Time for both sides to give in and end the federal shutdown
By Suzanne Dean
The federal government shutdown scares me to death.
One of the reasons America is America, and not Mexico, Russia or Zimbabwe, is because, unlike those other countries, we have a long tradition of functional government.
That includes coming together when the chips are down and forging bipartisan compromises to get things done.
Suddenly, those traditions seem threatened. And if things don’t get back to normal soon, we could start to loose our good economy, our peaceful lifestyles, our freedom.
I’m concerned about federal employees who aren’t being paid. Some of them are my close relatives. I was thinking about them and worrying about them today.
If the Sanpete News Company kept people working didn’t pay them, the Utah Labor Commission would be knocking at my door. How is it that the federal government can get away with the same thing?
But I’m also worried about the things that aren’t getting done while the government is shut down. If the shutdown continues for a long time, it could be downright scary.
I have a friend who works at the rubber plant in Nephi. The machines there have all kinds of safety guards to keep workers from cutting off fingers and arms. Thank you Occupational Health and Safety Administration.
I own a car that was recalled because when the airbags inflated, a projectile could came out that could poke me in the throat and kill me. The recall was thanks to the National Highway Safety Administration.
Over Christmas vacation, I flew back to Washington, D.C. to visit family members. The pilot of the planes I flew in knew when and where to take off, and when and where to land. Literally hundreds of thousands of planes take off and land safely every year in these United States. Thank you Federal Aviation Administration.
As I was relaxing on my flights, I was not worried that my plane would be hijacked. That’s because of all the controls administered by the Transportation Safety Administration, including the TSA officers who searched my bags as I got on the plane.
If you live in Milburn or Hideaway Valley, you may be one of those people who wouldn’t have a house today if it hadn’t been for the U.S. Forest Service, its airplanes, its helicopters and its knowledgeable professional firefighters.
I could go on and on. on. We live in relative peace; drive on well-maintained, safe roads; and are able to get mortgages and small-business loans, all because of what generally is an honest, efficient federal government staffed by people with specialized education and training.
If the shutdown doesn’t end soon, many of those government employees will be forced to quit.
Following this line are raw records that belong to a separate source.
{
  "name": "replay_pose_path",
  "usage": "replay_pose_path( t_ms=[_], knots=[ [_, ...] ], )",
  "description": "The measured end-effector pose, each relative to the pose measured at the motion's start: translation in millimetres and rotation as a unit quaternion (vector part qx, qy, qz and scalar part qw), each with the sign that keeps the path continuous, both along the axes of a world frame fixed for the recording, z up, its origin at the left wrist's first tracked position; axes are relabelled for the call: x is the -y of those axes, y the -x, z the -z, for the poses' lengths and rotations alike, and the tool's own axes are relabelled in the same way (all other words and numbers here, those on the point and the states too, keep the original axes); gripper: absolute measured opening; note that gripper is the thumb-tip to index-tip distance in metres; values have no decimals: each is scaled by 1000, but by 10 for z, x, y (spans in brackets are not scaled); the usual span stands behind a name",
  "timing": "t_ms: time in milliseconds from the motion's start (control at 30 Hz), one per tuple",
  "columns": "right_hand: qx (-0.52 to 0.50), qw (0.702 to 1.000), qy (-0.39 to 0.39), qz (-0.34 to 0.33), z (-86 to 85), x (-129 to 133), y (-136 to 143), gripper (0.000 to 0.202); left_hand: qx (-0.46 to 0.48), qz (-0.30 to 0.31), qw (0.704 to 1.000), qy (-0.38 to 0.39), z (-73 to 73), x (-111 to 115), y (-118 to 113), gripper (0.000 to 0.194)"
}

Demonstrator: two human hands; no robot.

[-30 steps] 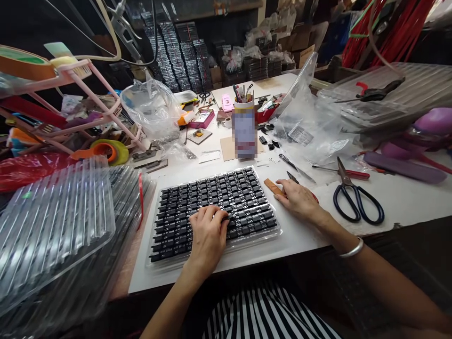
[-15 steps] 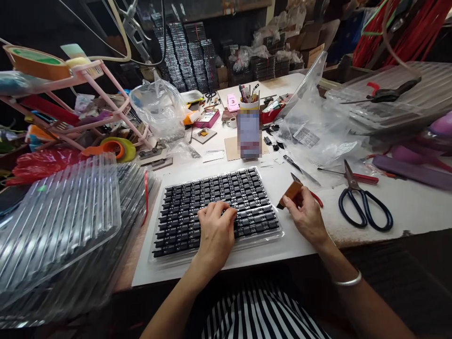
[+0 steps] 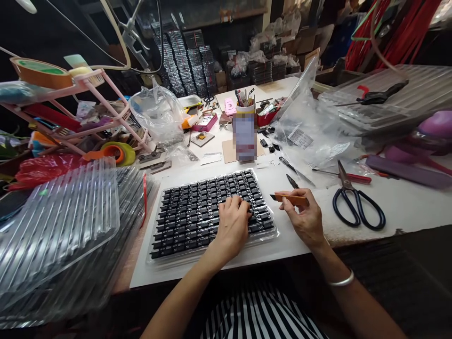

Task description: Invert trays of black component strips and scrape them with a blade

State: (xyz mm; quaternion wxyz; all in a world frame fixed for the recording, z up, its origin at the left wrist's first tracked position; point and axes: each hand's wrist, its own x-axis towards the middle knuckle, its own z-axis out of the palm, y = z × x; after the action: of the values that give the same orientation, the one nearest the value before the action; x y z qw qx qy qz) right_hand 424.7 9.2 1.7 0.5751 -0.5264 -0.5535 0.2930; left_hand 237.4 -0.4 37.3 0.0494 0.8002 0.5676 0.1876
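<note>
A clear plastic tray (image 3: 273, 232) on the table holds rows of small black parts (image 3: 190, 212) with white markings. My left hand (image 3: 232, 225) is over the right half of these rows, fingers bent down and closed at the tips; whatever they pinch is hidden. To the right of the tray, my right hand (image 3: 304, 217) grips a flat orange-brown block (image 3: 291, 199) with a black tip, which points left towards the tray. Pliers (image 3: 291, 181) lie just behind that hand, partly covered by it.
Dark-handled scissors (image 3: 356, 202) lie at the right, near a red-handled tool (image 3: 356, 178) and a craft knife (image 3: 287, 164). Stacked clear trays (image 3: 70, 226) fill the left. Plastic bags (image 3: 318, 127) and a pink rack (image 3: 116, 113) stand behind.
My left hand has moved right across the rows of black parts. My right hand has turned the brown block from tilted to nearly level, exposing more of the pliers behind.
</note>
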Motion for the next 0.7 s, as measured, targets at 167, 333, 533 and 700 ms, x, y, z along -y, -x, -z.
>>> replay_pose_path(
  t_ms=[167,333,533,700],
  knots=[
    [-110,994,-1,-6,-60,25,-3,24,339,-2,937,89,-65,230,88,8],
    [-165,982,7,-93,-219,286,72,30,536,-38,810,236,-175,496,245,21],
    [16,969,-101,-225,-397,671,193,30,587,-24,765,264,-126,620,393,18],
    [90,932,-136,-325,-338,816,192,44,661,5,699,273,-87,721,411,15]
  ],
)
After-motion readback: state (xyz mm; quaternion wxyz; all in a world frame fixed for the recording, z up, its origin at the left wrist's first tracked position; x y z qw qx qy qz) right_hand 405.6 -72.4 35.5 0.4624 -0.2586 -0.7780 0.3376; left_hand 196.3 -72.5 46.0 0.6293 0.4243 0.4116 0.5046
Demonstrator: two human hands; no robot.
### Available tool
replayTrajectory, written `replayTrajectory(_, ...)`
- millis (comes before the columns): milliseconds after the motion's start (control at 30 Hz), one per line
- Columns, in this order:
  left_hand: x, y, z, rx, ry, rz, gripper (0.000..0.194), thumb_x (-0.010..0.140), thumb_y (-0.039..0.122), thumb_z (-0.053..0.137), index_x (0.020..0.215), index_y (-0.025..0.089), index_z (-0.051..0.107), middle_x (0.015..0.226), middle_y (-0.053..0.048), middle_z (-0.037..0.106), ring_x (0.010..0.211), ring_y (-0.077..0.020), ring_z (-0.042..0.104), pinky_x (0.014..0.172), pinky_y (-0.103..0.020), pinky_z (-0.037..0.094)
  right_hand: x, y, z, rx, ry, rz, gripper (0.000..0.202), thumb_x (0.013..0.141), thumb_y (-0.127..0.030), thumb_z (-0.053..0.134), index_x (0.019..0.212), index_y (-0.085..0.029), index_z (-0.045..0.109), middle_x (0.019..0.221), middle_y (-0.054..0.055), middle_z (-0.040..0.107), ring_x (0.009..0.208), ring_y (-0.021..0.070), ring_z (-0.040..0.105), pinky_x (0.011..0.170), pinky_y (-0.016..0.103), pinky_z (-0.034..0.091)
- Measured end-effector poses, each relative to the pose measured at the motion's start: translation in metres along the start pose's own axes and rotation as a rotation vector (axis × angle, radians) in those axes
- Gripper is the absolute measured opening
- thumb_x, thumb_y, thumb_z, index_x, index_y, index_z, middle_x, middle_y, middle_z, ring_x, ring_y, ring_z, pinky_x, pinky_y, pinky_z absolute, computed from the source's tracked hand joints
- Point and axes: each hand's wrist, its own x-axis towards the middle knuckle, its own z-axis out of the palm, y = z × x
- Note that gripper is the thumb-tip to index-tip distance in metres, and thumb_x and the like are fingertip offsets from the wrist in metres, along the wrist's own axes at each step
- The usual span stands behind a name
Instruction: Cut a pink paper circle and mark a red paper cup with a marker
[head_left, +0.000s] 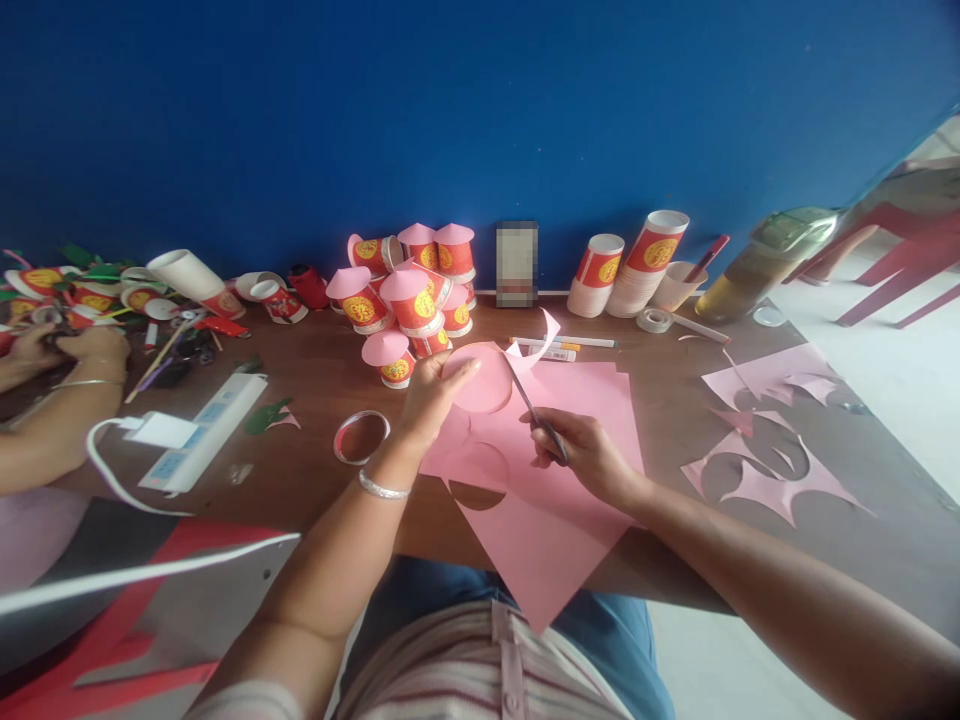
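Note:
Between the thumb and fingers of my left hand (pixel 429 398) is a pink paper circle (pixel 484 378). My right hand (pixel 577 445) grips a pair of scissors (pixel 541 415), whose blades point up and left to the circle's right edge. A curled pink strip (pixel 541 345) hangs off the paper by the blade tips. Below both hands lie large pink paper sheets (pixel 570 500), one with a drawn circle and a cut-out gap near its left side. A roll of tape (pixel 361 438) rests left of my left forearm.
Red paper cups with pink cone tops (pixel 412 300) are stacked at the back. Cup stacks (pixel 649 265), a pen cup (pixel 675 287) and a bottle (pixel 765 265) stand right of them. Paper scraps (pixel 772 480) lie right. A power strip (pixel 206 430) and another person's hands (pixel 82 345) are left.

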Motion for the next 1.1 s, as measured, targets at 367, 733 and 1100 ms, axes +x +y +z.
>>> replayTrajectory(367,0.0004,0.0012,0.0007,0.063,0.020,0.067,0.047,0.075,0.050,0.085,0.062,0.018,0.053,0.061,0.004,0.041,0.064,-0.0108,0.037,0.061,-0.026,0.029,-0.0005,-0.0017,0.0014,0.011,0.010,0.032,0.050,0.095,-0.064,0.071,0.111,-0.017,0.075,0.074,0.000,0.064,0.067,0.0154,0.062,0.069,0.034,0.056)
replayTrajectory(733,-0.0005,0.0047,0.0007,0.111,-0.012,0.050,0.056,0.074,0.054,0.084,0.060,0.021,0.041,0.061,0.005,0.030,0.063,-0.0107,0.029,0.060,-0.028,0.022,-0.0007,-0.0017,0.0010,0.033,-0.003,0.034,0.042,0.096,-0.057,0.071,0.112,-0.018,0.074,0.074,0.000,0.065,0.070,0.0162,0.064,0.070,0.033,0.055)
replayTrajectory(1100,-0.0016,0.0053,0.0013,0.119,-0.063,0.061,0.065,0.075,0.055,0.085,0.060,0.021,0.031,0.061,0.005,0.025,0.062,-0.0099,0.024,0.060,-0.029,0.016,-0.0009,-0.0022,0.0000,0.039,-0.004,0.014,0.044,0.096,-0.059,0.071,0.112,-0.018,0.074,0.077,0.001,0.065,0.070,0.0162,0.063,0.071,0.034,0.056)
How will we replace them? We can’t.
Who do I blame? I blame all sides in the dispute.
The reason President Donald Trump is insisting on funding for a wall, the details of which are not defined, is not because a wall is needed for national security.
He’s insisting on it because it was a naive campaign promise he made without checking into the realities of such a project. Now some far right commentators are telling him if he doesn’t get the wall approved, he won’t be reelected. My observation is that getting re-elected is more important to him than the welfare of the country.
This column is not about the wall. It’s about the shutdown. But I will say that a proposal to build anything, without defining the location, without someone figuring out how to acquire easements where the project crosses private land, without extensive engineering studies, without itemizing the materials required and without listing the cost of those materials, would not pass a single city council in Sanpete County.
I’m disappointed in Mitch McConnell. Most of the appropriation bills to fund agencies that are shut down have already passed the Senate by veto-proof majorities. Yet he doesn’t have the political courage to put the country first, do his duty a leader in the legislative branch, bring the bills to the floor, pass them into law, and open the agencies again.
I’m upset with Nancy Pelosi and the House Democrats. The president has asked the speaker repeatedly to meet with him. She keeps refusing because she wants wall funding separated from other appropriation bills. She thinks the shutdown is hurting the president, which will help the Democrats in the next election.
It may well be that the $5.7 billion for the wall is a complete waste of government money. But according to administration economists, the shutdown is costing $1 billion a day. At this writing, the shutdown had been going for 32 days. That’s a $32 billion hit. I say, “Mrs. Speaker, compromise on the wall. Let it go, for the sake of the American people.”
Former Utah Rep. Mia Love, who is now a CNN commentator, delivered some wonderful common sense in a recent appearance. She said the solution will be for both sides in this debacle to get what they want. Democrats will have to plug their noses and give the president his wall funding. Republicans will have to accept permanent legal status for DACA recipients and other immigration reforms.
Ok, Mr. President, Mr. Majority Leader, Mrs. Speaker, Democrats, Republicans, it’s time to give in. Give the other people what they want, even though you don’t want it. Ending the shutdown trumps all other considerations.